When it comes to interpreting stock price charts, it’s important to pay attention to how the price data is displayed. While different chart scaling methods used for price charts may seem like an unimportant detail, they can dramatically affect how you perceive the numbers – and the markets.
In the video above, I used logarithmic scales (log scales) to display stock price charts, citing historical examples of famous company stock prices over time to explain when it might be best to buy, sell, or hold your stock. A log scale is often the best way to accurately interpret this kind of data – but why use a log scale? When would you choose to use a log scale versus a linear scale? What are some benefits to log chart methods?
In this article, I’ll explain the difference between these two measurements and how they can affect your interpretation of market changes.
What Is a Log Scale?
A log scale displays numerical data over a very wide range of numbers, by making them more compact. The log scale is non-linear, which means as you move along the scale, the number has been multiplied by a fixed factor – often by 10 or 100. In other words, the distance between $2 and $4 is the same as the distance between $200 and $400. The largest numbers in the data can be hundreds (sometimes thousands) of times larger than the smallest numbers.

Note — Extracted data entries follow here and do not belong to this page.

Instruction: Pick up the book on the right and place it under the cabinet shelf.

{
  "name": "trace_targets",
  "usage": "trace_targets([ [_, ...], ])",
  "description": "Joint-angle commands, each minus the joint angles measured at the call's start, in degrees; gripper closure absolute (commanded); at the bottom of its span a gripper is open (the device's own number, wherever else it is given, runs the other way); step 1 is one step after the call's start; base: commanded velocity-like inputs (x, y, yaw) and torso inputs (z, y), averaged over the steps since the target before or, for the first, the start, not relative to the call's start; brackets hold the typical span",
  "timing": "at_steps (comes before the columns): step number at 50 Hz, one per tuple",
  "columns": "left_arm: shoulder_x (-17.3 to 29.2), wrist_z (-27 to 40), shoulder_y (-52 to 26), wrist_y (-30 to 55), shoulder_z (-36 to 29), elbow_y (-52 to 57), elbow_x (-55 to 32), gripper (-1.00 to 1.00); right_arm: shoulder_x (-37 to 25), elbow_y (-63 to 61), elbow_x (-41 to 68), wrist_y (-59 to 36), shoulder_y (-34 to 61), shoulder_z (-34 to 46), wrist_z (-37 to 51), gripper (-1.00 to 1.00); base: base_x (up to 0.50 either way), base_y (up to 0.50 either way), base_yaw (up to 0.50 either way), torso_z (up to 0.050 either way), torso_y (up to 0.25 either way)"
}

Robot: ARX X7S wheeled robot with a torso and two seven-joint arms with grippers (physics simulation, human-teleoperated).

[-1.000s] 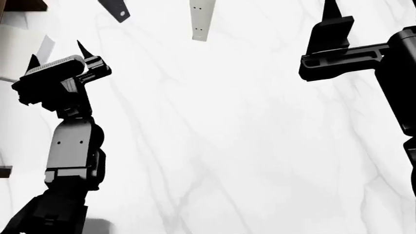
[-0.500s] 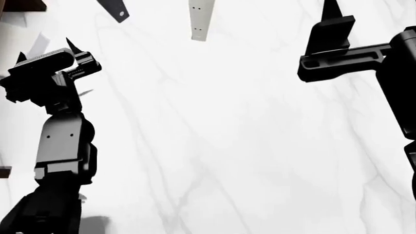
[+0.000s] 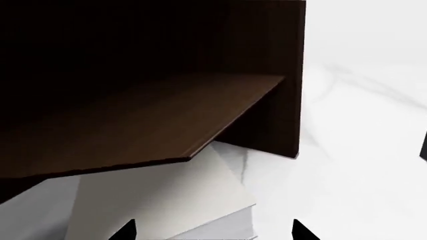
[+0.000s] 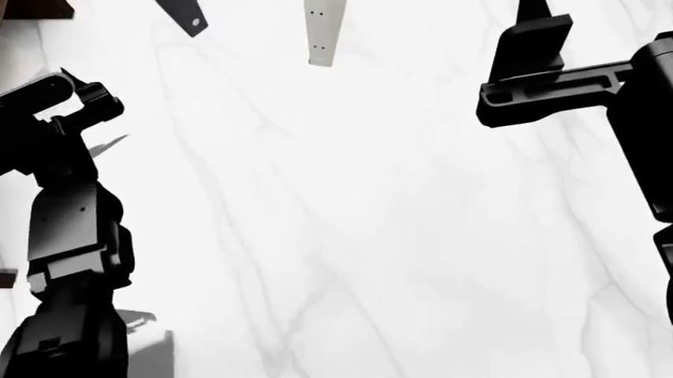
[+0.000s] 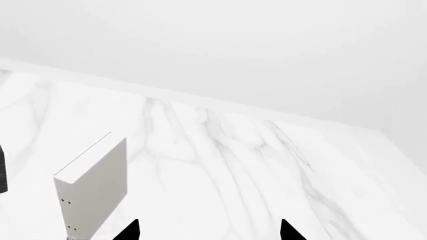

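The left claw (image 3: 210, 231) shows only two dark fingertips, spread wide apart, with the book (image 3: 160, 200) lying between them; whether they touch it I cannot tell. The book lies on the white marble table (image 4: 347, 236), partly under the dark cabinet shelf (image 3: 133, 125). The right claw (image 5: 210, 230) is spread open over bare marble, a thin white book (image 5: 93, 185) standing at its nine o'clock.

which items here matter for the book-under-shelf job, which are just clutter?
Job:
- the book, lying partly under the shelf
- cabinet shelf
- left gripper, fingers apart

Clutter:
- white dotted book, upright
- black book
- right gripper, idle
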State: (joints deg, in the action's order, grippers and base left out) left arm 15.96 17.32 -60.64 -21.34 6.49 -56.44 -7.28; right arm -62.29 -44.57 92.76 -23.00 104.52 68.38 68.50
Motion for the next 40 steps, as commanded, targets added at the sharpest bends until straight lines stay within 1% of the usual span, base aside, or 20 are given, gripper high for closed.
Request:
trace_targets([
  [1, -1.39, -3.52, 0.32, 7.62, 11.65, -18.39, -0.09, -1.0, -0.55, -0.59, -0.15, 0.53, -0.22, -0.11, -0.34, -1.0, 0.0, 0.0, 0.0, 0.0, -0.011],
  [4, -2.66, -9.47, -0.78, 9.36, 9.96, -17.87, 0.59, -1.0, -0.72, -0.65, -0.34, 0.8, -0.55, -0.16, -0.56, -1.0, 0.0, 0.0, 0.0, -0.004, -0.011],
  [7, -4.03, -13.42, 0.09, 12.34, 8.6, -13.92, 0.81, -1.0, -0.89, -0.74, -0.68, 1.12, -1.03, -0.16, -0.76, -1.0, 0.0, 0.0, 0.0, 0.0, -0.011],
  [11, -5.69, -15.46, 3.01, 17.73, 7.51, -5.14, 0.69, -1.0, -1.1, -0.9, -0.97, 1.54, -1.55, -0.2, -0.94, -1.0, 0.0, 0.0, 0.0, -0.003, -0.011],
  [17, -7.1, -16.46, 4.8, 19.93, 7.51, -1.2, -0.28, -1.0, -1.23, -1.05, -1.23, 2.04, -2.02, -0.37, -1.23, -1.0, 0.0, 0.0, 0.0, -0.003, -0.01],
  [20, -7.47, -16.77, 5.31, 19.45, 8.22, -1.6, -1.23, -1.0, -1.13, -1.07, -1.18, 2.07, -1.99, -0.49, -1.3, -1.0, 0.0, 0.0, 0.0, 0.0, -0.008],
  [25, -7.64, -17.76, 4.89, 16.25, 8.43, -6.29, -1.88, -1.0, -0.82, -0.88, -1.22, 2.05, -1.96, -0.63, -1.43, -1.0, 0.0, 0.0, 0.0, -0.002, -0.009],
  [31, -8.29, -18.52, 5.86, 15.44, 8.39, -6.84, -2.3, -1.0, -0.18, -0.61, -1.01, 1.83, -1.62, -0.85, -1.5, -1.0, 0.0, 0.0, 0.0, -0.002, -0.007],
  [37, -9.26, -20.56, 4.96, 10.24, 7.65, -13.44, -1.97, -1.0, 0.32, -0.48, -0.93, 1.74, -1.52, -0.99, -1.6, -1.0, 0.0, 0.0, 0.0, -0.003, -0.01],
  [40, -9.93, -21.14, 5.42, 9.92, 6.99, -13.11, -1.63, -1.0, 0.33, -0.5, -0.86, 1.64, -1.52, -1.03, -1.66, -1.0, 0.0, 0.0, 0.0, 0.0, -0.008],
])
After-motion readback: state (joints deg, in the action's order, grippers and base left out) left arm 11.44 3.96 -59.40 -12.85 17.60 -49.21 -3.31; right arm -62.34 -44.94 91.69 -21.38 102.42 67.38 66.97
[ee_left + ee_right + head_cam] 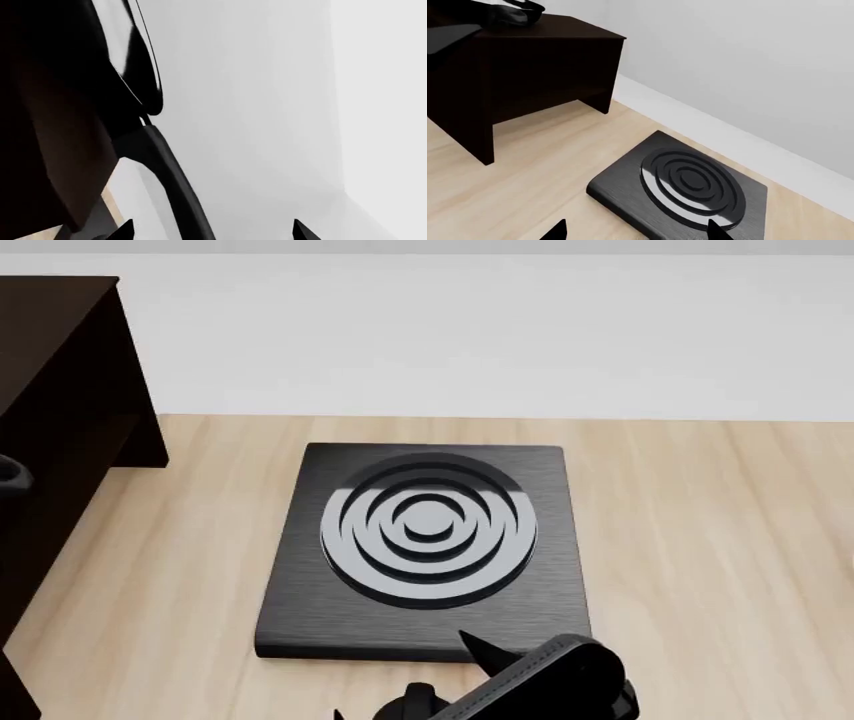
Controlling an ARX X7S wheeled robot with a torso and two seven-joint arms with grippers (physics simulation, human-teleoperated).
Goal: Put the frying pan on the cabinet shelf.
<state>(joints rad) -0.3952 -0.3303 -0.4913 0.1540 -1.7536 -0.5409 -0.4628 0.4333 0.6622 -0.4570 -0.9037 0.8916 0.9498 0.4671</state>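
Frying pan [514, 14] seemingly rests atop cabinet shelf [527, 70]; burner plate [424, 545] well apart.

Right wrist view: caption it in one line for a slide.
Open right gripper hovers above the burner plate on the wooden floor; frying pan sits atop the dark cabinet.

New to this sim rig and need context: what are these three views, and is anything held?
This is a simulated wheeled robot with two arms. The head view looks down on a wooden surface with a square black burner plate and the dark cabinet at its left. The other two pictures each come from a camera beside one gripper. The left gripper has its fingertips spread. The frying pan runs its long handle between them, seemingly untouched. The right gripper is open and empty, near the burner plate.
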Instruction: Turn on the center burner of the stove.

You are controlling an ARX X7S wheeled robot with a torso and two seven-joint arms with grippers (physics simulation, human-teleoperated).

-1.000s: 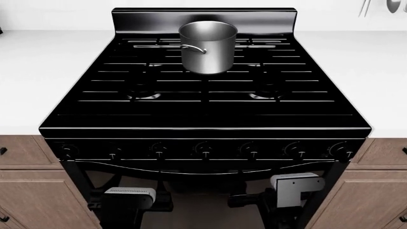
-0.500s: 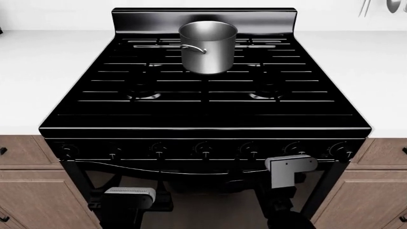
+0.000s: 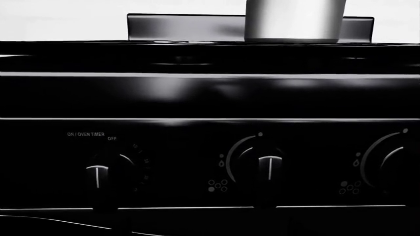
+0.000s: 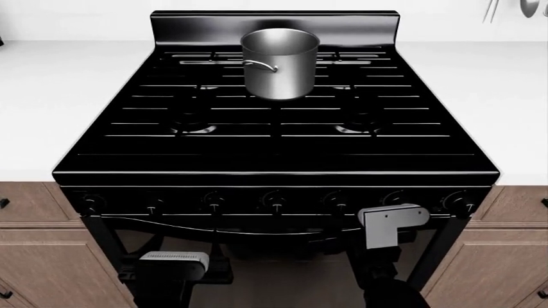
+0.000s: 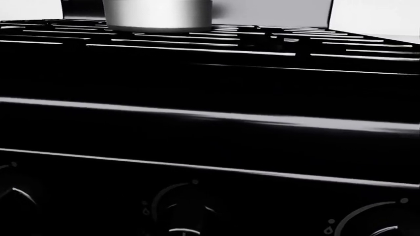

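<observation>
The glossy black stove (image 4: 274, 138) fills the head view, with bar grates, a raised back panel and a row of front knobs (image 4: 274, 201). A steel pot (image 4: 280, 63) stands on the grates at the middle back. My right gripper (image 4: 338, 224) is up in front of the knob row, right of centre, below a knob (image 4: 340, 203). Its fingers are black against the black front, so their stance is unclear. The right wrist view shows a knob (image 5: 180, 214) close ahead. My left gripper (image 4: 222, 269) hangs low before the oven door. The left wrist view shows three knobs, one in the middle (image 3: 268, 167).
White counters (image 4: 60, 96) flank the stove on both sides. Wooden cabinet fronts (image 4: 38, 256) stand below them, left and right of the oven door. Utensils hang at the far right top (image 4: 514, 9).
My right arm has risen from low in front of the oven door to just below the knob row. The left arm, the pot and the knobs have not moved.
</observation>
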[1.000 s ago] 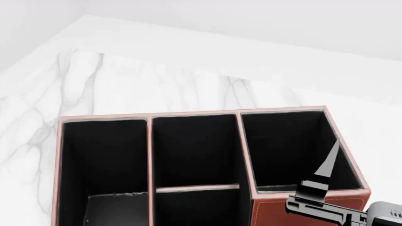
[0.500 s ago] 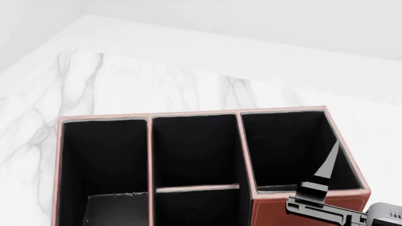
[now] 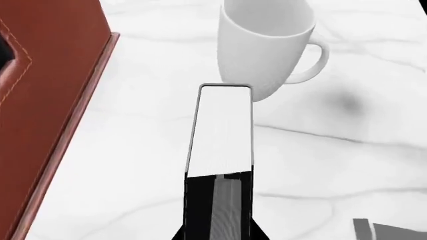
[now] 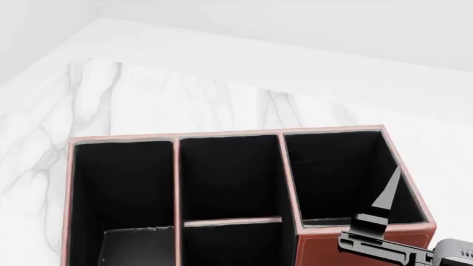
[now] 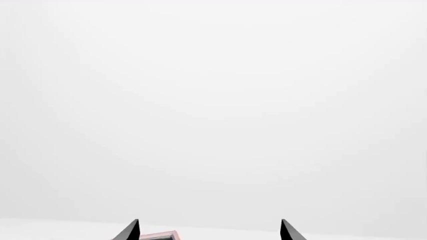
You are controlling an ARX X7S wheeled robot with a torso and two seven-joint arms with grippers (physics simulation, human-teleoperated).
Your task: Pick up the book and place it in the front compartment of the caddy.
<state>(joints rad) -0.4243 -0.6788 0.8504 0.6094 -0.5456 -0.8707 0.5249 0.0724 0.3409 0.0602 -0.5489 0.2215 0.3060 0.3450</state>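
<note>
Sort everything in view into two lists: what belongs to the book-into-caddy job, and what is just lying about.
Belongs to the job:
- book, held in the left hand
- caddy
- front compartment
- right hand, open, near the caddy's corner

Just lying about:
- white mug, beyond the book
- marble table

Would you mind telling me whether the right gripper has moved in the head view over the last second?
Barely: the right gripper has edged slightly toward the caddy's right rim, otherwise holding over its right compartment.

Right hand (image 5: pixel 208 231) agape, fingers spread
</note>
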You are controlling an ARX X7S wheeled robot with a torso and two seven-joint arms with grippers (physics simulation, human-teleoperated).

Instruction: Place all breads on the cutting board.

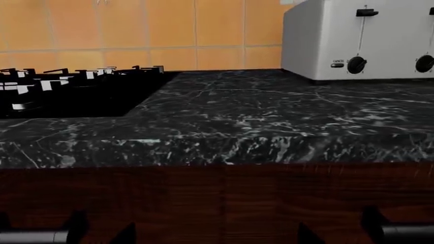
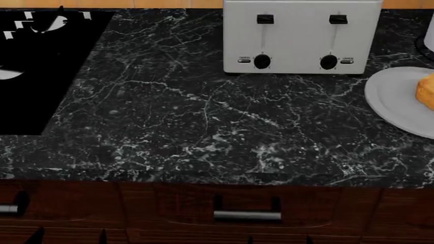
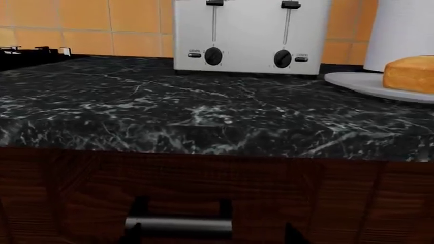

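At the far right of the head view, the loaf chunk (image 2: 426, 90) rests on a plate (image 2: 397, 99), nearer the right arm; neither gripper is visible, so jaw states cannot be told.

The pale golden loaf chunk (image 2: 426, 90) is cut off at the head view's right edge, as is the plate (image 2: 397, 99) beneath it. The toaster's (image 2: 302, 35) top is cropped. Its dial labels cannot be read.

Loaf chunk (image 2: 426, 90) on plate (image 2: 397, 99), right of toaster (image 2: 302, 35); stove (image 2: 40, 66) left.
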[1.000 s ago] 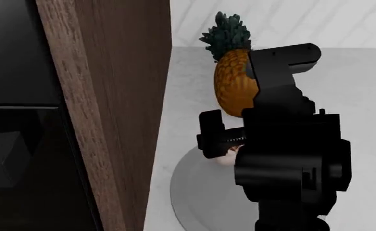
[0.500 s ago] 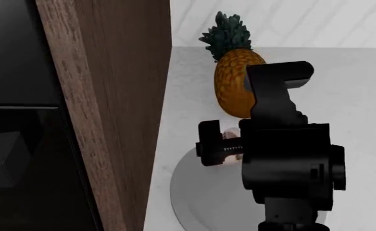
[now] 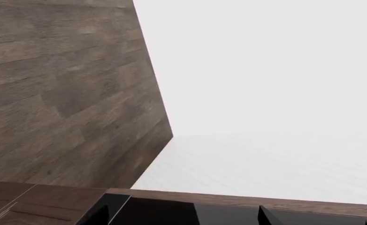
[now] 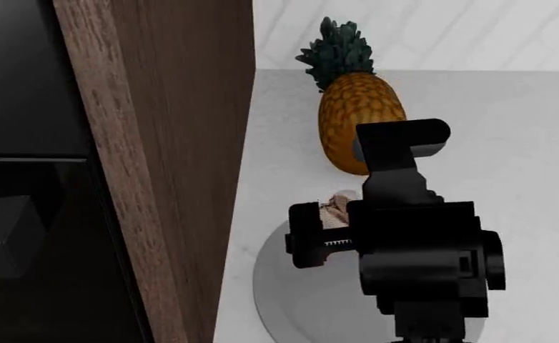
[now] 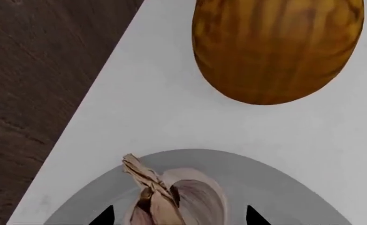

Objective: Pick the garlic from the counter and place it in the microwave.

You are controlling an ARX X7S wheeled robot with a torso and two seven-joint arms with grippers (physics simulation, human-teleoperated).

In simpler terms, a log scale allows you to view the percentage increase instead of the absolute dollar increase, since each point on the vertical axis is a multiple of the point below it.
Logarithmic Price Scale vs. Linear Price Scale
Let’s look at an example of a log scale vs. a linear scale in action. If we look at Amazon’s stock price between 1997 and the start of 2022, a standard linear price chart could lead you to believe that it did not perform very well in the 2000s.
According to this linear scale chart, it appears as though the stock price remained steady, or only increased very slightly, over the first decade of the 2000s.
However, this interpretation could not be further from the truth. Using a log scale below, we can clearly see a different story. The change in scale puts the extreme values in perspective by dampening the effect of the high dollar numbers.
Advantages of the Logarithmic Scale
The main reason why a log scale helps us to interpret the data differently is because we typically analyze stock performance by the percentage increase or decrease. If we hold shares of two companies, and one is worth $20 per share and the other is worth $200 per share, an increase of $20 for both stocks does not mean the same thing for each. We instead want to know which one doubled or had the best performance on a percentage basis.
Disadvantages of the Logarithmic Scale
You must also be careful. Logarithmic scales are obviously not always the best way to interpret data, and they can be misleading if used incorrectly. One infamous example is Purdue Pharma’s use of a log scale to convince doctors and patients that OxyContin was much less addictive than other opioids. Just like the 2000s period on the first Amazon chart above, the line is much smoother than it should be. As you can see below, Purdue even had a caption misleadingly interpreting the log scale chart as proof that the drug’s levels in patients’ blood did not drop off sharply. The miniseries “Dopesick” on Disney+ clearly shows the disastrous effects of misconstruing the data this way.
Using a log scale is not practical for every data range, and it will not show much of a difference on a short-time horizon chart. However, when it comes to analyzing stock price charts – especially if you’re comparing them over a long time horizon – you’ll want to consider using a log scale so you can reduce the effects of skewing towards large dollar values, and show percentage changes more clearly.
After all, understanding how certain stock prices have increased or decreased in value over time is critical for determining your investing strategy.